Recorded information
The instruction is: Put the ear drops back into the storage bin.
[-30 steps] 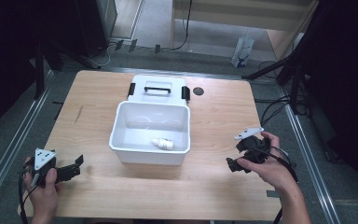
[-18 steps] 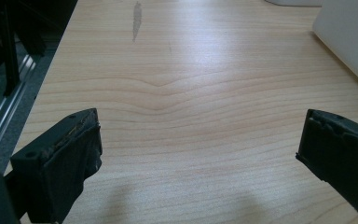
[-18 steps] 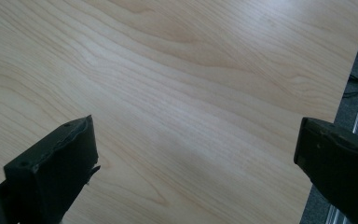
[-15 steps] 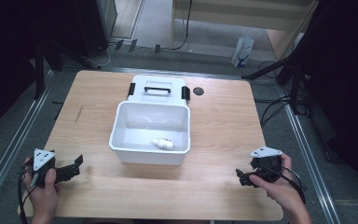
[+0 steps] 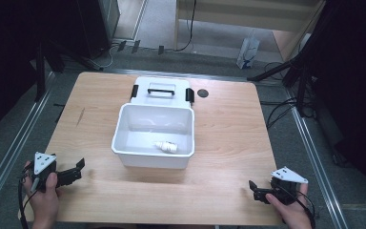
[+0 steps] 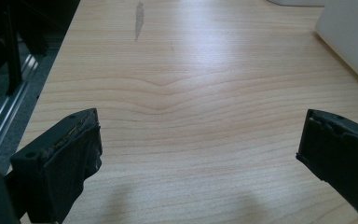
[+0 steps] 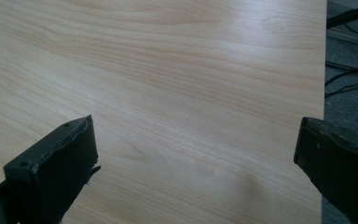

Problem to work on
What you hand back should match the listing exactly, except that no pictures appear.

Task result
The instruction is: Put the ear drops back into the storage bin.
[-30 steps] 
[-18 steps] 
[-18 steps] 
[-15 steps] 
[+0 steps] 
[+0 steps] 
[+0 steps] 

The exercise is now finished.